Authors: Jaehyeok Kim, Dongyoon Wee, Dan Xu
Abstract: This paper introduces Motion-oriented Compositional Neural Radiance Fields
(MoCo-NeRF), a framework designed to perform free-viewpoint rendering of
monocular human videos via novel non-rigid motion modeling approach. In the
context of dynamic clothed humans, complex cloth dynamics generate non-rigid
motions that are intrinsically distinct from skeletal articulations and
critically important for the rendering quality. The conventional approach
models non-rigid motions as spatial (3D) deviations in addition to skeletal
transformations. However, it is either time-consuming or challenging to achieve
optimal quality due to its high learning complexity without a direct
supervision. To target this problem, we propose a novel approach of modeling
non-rigid motions as radiance residual fields to benefit from more direct color
supervision in the rendering and utilize the rigid radiance fields as a prior
to reduce the complexity of the learning process. Our approach utilizes a
single multiresolution hash encoding (MHE) to concurrently learn the canonical
T-pose representation from rigid skeletal motions and the radiance residual
field for non-rigid motions. Additionally, to further improve both training
efficiency and usability, we extend MoCo-NeRF to support simultaneous training
of multiple subjects within a single framework, thanks to our effective design
for modeling non-rigid motions.

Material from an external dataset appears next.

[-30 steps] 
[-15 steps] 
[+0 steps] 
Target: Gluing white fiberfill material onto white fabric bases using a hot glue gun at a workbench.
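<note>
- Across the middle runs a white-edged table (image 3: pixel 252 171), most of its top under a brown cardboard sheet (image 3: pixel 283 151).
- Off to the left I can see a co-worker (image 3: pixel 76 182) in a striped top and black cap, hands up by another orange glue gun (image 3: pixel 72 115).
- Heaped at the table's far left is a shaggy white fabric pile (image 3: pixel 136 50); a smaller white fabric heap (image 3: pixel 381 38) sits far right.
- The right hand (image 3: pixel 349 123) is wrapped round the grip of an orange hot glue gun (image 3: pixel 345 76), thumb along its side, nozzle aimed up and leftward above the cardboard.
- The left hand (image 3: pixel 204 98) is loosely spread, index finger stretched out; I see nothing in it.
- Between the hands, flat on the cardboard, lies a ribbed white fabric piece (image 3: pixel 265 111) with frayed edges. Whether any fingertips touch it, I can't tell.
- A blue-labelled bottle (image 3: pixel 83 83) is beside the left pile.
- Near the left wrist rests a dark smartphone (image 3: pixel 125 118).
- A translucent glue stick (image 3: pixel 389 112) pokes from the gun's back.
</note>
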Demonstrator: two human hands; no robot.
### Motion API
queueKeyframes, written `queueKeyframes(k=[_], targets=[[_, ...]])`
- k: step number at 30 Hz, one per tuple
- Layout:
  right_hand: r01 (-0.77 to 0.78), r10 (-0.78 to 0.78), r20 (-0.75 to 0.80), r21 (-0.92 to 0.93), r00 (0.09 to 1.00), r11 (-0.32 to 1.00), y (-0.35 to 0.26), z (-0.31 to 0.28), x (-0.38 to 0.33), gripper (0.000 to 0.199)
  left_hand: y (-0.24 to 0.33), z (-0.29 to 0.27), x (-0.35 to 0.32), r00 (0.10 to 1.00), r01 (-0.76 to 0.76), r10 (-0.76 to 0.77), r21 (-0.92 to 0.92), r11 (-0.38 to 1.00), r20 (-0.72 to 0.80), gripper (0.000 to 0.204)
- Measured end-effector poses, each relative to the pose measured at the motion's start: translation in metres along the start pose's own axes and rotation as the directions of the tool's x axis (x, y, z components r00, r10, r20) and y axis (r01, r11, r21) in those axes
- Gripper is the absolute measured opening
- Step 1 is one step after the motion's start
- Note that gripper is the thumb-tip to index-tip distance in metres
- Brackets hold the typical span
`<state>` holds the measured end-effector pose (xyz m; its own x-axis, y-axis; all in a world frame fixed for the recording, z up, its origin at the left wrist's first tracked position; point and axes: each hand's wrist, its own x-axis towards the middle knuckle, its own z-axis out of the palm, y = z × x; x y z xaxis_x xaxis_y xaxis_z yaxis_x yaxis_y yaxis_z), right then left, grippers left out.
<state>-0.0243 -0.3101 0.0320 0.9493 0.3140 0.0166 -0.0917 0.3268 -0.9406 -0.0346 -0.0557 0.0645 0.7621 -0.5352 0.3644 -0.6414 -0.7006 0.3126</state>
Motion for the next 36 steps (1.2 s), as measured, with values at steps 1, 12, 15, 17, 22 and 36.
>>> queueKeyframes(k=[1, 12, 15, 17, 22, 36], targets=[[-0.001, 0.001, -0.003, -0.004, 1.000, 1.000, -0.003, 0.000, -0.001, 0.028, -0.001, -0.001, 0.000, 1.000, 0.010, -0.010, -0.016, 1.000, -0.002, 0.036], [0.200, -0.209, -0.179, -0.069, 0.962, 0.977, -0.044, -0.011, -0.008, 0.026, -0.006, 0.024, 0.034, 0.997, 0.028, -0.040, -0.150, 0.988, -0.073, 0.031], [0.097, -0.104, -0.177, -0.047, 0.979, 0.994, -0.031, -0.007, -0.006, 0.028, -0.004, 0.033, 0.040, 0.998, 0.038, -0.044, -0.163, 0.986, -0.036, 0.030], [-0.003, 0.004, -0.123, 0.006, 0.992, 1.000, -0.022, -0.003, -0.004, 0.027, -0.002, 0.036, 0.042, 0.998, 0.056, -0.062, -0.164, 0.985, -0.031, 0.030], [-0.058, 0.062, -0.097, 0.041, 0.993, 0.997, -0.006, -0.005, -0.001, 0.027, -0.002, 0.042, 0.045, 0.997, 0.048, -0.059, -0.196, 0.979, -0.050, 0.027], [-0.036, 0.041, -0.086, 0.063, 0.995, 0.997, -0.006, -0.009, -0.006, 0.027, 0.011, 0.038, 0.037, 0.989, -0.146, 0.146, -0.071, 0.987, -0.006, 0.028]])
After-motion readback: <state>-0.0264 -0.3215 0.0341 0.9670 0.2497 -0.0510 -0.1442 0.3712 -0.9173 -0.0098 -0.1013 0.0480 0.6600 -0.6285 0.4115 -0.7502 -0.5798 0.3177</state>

This scalability is achieved through the
integration of a global MHE and learnable identity codes in addition to
multiple local MHEs. We present extensive results on ZJU-MoCap and MonoCap,
clearly demonstrating state-of-the-art performance in both single- and
multi-subject settings. The code and model will be made publicly available at
the project page: https://stevejaehyeok.github.io/publications/moco-nerf.
Source: http://arxiv.org/abs/2407.11962v1